[Opening WORKING DATA section]
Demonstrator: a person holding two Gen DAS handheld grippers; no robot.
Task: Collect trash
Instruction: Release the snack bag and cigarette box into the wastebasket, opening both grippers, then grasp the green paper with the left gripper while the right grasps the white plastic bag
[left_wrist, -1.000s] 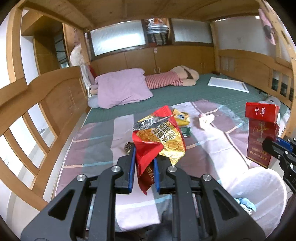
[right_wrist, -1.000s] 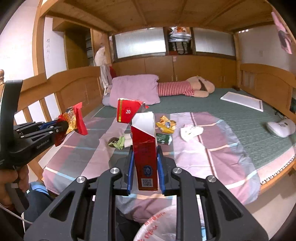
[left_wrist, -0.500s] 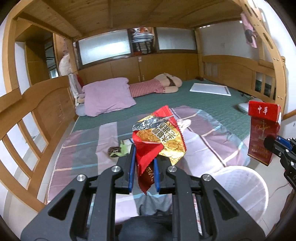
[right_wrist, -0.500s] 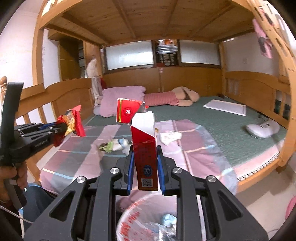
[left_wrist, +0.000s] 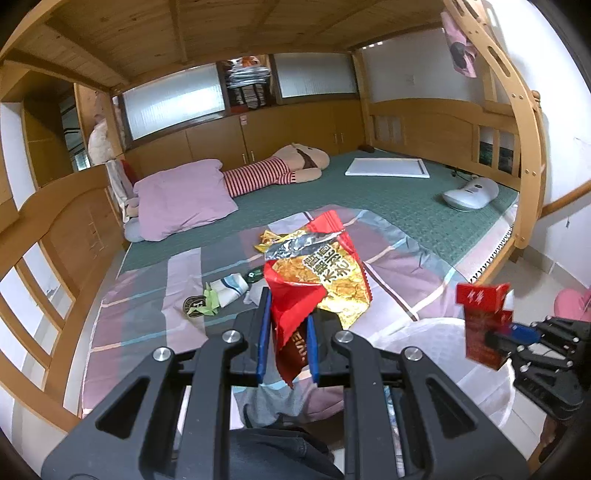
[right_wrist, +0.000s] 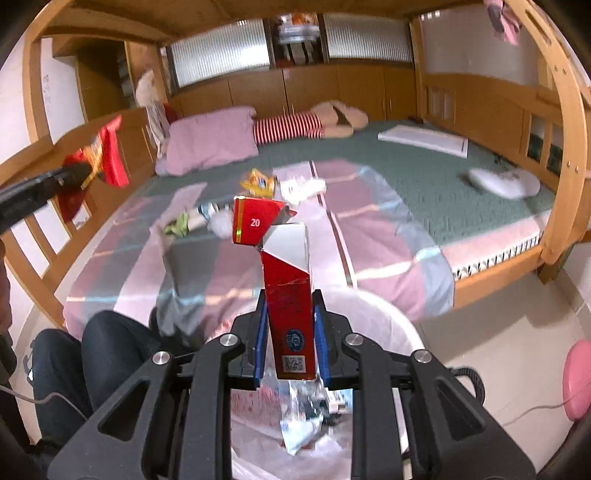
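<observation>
Jaws on my left gripper (left_wrist: 286, 345) are clamped on a crumpled red-and-gold snack wrapper (left_wrist: 317, 280), pinching its red lower corner while the rest fans out above the fingers. My right gripper (right_wrist: 290, 345) has its jaws pressed against the sides of an upright red cigarette box (right_wrist: 288, 291) with its flip lid hanging open to the left. I'll take the white-lined trash bin (right_wrist: 391, 321) as my landmark. From the right wrist view the box is held directly over the bin's mouth, and I can see silvery and clear scraps already lying inside it. Just left of the bin are the dark trousered legs of a person (right_wrist: 96, 354). In the left wrist view the wrapper sits left of the bin and over the near edge of the bed.

Beyond the bin lies the striped pink-and-grey blanket (left_wrist: 147, 306), and on it more litter: a green-and-white wrapper (left_wrist: 221, 295), a yellow wrapper (right_wrist: 258, 182) and a crumpled white tissue (right_wrist: 303, 188), all well apart from the bin. Farther back on the green mattress (left_wrist: 388, 199) I see a pink pillow (left_wrist: 181, 195), a striped plush doll (left_wrist: 280, 171) and a flat white board (left_wrist: 386, 168).
</observation>
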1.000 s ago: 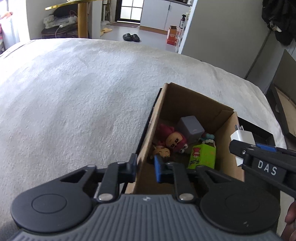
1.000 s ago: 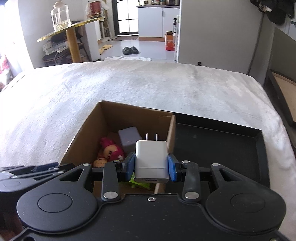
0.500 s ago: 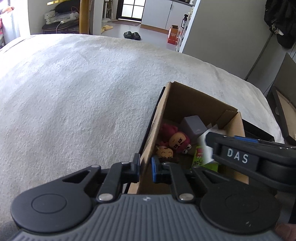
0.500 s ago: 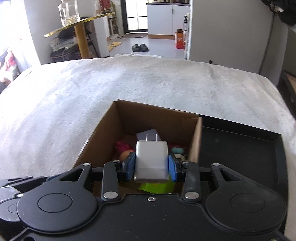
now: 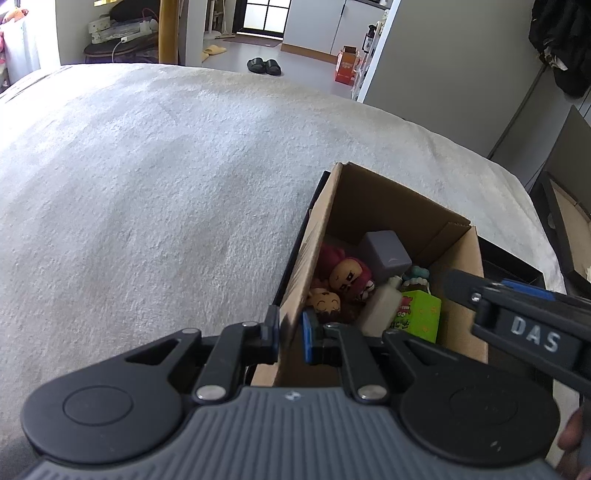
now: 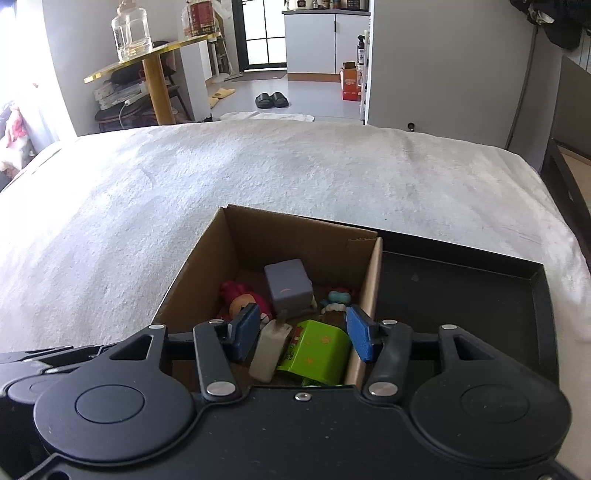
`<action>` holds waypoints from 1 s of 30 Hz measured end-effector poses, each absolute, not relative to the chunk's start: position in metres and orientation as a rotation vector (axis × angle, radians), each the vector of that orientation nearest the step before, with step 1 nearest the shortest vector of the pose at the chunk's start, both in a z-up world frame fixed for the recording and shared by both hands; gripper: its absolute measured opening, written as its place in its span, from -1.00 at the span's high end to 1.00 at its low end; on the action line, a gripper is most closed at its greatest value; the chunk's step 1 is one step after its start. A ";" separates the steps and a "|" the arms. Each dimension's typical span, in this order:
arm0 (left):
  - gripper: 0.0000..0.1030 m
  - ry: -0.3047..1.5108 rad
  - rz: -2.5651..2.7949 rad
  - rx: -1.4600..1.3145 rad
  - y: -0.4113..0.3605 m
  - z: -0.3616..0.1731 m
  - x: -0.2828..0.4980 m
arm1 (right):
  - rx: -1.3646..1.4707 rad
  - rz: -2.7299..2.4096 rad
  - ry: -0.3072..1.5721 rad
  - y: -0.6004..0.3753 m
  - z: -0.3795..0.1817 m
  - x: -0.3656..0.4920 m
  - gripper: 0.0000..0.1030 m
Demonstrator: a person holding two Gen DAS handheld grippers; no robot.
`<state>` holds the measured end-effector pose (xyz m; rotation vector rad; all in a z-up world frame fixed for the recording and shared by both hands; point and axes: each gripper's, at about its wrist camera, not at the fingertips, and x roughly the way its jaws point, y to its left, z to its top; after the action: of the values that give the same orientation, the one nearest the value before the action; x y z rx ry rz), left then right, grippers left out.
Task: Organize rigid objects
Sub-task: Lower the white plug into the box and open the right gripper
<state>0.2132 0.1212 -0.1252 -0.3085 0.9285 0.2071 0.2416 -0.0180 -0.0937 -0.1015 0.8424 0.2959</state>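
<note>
Glass jar [image 6: 132, 35] only in right-wrist view.

box [image 6: 207, 273] is plain brown corrugated cardboard, matt, raw cut edges; sits on a black tray [image 6: 461, 280] w/ a smooth semi-matt finish, prob plastic or painted metal, can't tell; bed cover [image 5: 155, 192] is off-white cloth, nubby rough texture; charger [image 6: 267, 350] = smooth white plastic, slight sheen; green box [image 6: 317, 350] looks glossy, printed; purple cube [image 6: 290, 286] is matt, smooth; red-haired doll [image 5: 349, 273] shiny moulded plastic; gripper pads [image 6: 360, 338] blue, finely textured rubber-ish; gripper bodies matt black plastic w/ shiny metal rivets
</note>
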 end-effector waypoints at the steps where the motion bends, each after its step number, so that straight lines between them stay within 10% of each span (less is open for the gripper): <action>1: 0.77 0.936 0.202 -0.307 0.121 -0.123 0.214 | -0.101 0.291 0.838 -0.019 -0.092 0.241 -0.02; 9: 0.56 0.942 0.191 -0.283 0.112 -0.091 0.207 | -0.081 0.272 0.819 -0.035 -0.067 0.232 -0.02; 23: -0.51 0.889 0.190 -0.187 0.088 -0.040 0.179 | 0.023 0.260 0.861 -0.071 -0.042 0.204 -0.15; 30: -0.67 0.893 0.164 -0.167 0.074 -0.027 0.164 | 0.021 0.209 0.835 -0.096 -0.029 0.190 -0.62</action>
<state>0.1637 0.0744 -0.0265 -0.1673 0.8925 0.1641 0.1900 -0.0959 -0.0294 0.0209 0.8352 0.2090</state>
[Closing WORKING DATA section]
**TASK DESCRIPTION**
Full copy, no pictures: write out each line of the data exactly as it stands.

**WRITTEN SOLUTION**
Demonstrator: a person holding two Gen DAS handheld grippers; no robot.
Task: Collect trash
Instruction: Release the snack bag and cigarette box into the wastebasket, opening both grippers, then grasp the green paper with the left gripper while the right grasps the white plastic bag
[left_wrist, -1.000s] 
[right_wrist, -1.000s] 
[left_wrist, -0.500s] 
[right_wrist, -0.500s] 
[left_wrist, +0.000s] 
[right_wrist, +0.000s] 
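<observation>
Jaws on my left gripper (left_wrist: 286, 345) are clamped on a crumpled red-and-gold snack wrapper (left_wrist: 317, 280), pinching its red lower corner while the rest fans out above the fingers. My right gripper (right_wrist: 290, 345) has its jaws pressed against the sides of an upright red cigarette box (right_wrist: 288, 291) with its flip lid hanging open to the left. I'll take the white-lined trash bin (right_wrist: 391, 321) as my landmark. From the right wrist view the box is held directly over the bin's mouth, and I can see silvery and clear scraps already lying inside it. Just left of the bin are the dark trousered legs of a person (right_wrist: 96, 354). In the left wrist view the wrapper sits left of the bin and over the near edge of the bed.

Beyond the bin lies the striped pink-and-grey blanket (left_wrist: 147, 306), and on it more litter: a green-and-white wrapper (left_wrist: 221, 295), a yellow wrapper (right_wrist: 258, 182) and a crumpled white tissue (right_wrist: 303, 188), all well apart from the bin. Farther back on the green mattress (left_wrist: 388, 199) I see a pink pillow (left_wrist: 181, 195), a striped plush doll (left_wrist: 280, 171) and a flat white board (left_wrist: 386, 168).
</observation>
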1.000 s ago: 
1.000 s ago: 
0.500 s ago: 
0.500 s ago: 
now: 
now: 
`<action>` holds waypoints from 1 s of 30 Hz measured end-effector poses, each absolute, not relative to the chunk's start: position in metres and orientation as a rotation vector (axis × angle, radians), each the vector of that orientation nearest the step before, with step 1 nearest the shortest vector of the pose at the chunk's start, both in a z-up world frame fixed for the recording and shared by both hands; gripper: its absolute measured opening, written as its place in its span, from -1.00 at the span's high end to 1.00 at its low end; on the action line, a gripper is most closed at its greatest value; the chunk's step 1 is one step after its start. A ";" separates the steps and a "|" the arms. Each dimension's typical span, in this order:
arm0 (left):
  - gripper: 0.0000..0.1030 m
  - ry: -0.3047..1.5108 rad
  - rz: -2.5651..2.7949 rad
  - rx: -1.4600..1.3145 rad
  - y: -0.4113..0.3605 m
  - z: -0.3616..0.1731 m
  - x: -0.2828..0.4980 m
arm1 (right):
  - rx: -1.3646..1.4707 rad
  - rz: -2.7299..2.4096 rad
  - ry: -0.3072..1.5721 rad
  - y: -0.6004..0.3753 m
  - z: -0.3795..0.1817 m
  - x: -0.3656..0.4920 m
  - gripper: 0.0000..0.1030 m
Demonstrator: a person holding two Gen DAS handheld grippers; no robot.
`<state>` holds the measured end-effector pose (xyz m; rotation vector rad; all in a z-up world frame fixed for the recording and shared by both hands; point and axes: each gripper's, at about its wrist camera, not at the fingertips, and x roughly the way its jaws point, y to its left, z to its top; after the action: of the values that give the same orientation, the one nearest the value before the action; x y z rx ry rz), left then right, grippers left out.
Task: Organize rigid objects
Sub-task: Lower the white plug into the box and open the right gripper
<state>0.2132 0.1212 -0.1252 -0.3085 0.9285 0.2071 0.2416 -0.0180 -0.0937 -0.1015 0.8424 0.2959</state>
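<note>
Glass jar [image 6: 132, 35] only in right-wrist view.

box [image 6: 207, 273] is plain brown corrugated cardboard, matt, raw cut edges; sits on a black tray [image 6: 461, 280] w/ a smooth semi-matt finish, prob plastic or painted metal, can't tell; bed cover [image 5: 155, 192] is off-white cloth, nubby rough texture; charger [image 6: 267, 350] = smooth white plastic, slight sheen; green box [image 6: 317, 350] looks glossy, printed; purple cube [image 6: 290, 286] is matt, smooth; red-haired doll [image 5: 349, 273] shiny moulded plastic; gripper pads [image 6: 360, 338] blue, finely textured rubber-ish; gripper bodies matt black plastic w/ shiny metal rivets
</note>
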 end-effector waypoints at the steps where the motion bends, each after its step number, so that straight lines between them stay within 10% of each span (less is open for the gripper): <action>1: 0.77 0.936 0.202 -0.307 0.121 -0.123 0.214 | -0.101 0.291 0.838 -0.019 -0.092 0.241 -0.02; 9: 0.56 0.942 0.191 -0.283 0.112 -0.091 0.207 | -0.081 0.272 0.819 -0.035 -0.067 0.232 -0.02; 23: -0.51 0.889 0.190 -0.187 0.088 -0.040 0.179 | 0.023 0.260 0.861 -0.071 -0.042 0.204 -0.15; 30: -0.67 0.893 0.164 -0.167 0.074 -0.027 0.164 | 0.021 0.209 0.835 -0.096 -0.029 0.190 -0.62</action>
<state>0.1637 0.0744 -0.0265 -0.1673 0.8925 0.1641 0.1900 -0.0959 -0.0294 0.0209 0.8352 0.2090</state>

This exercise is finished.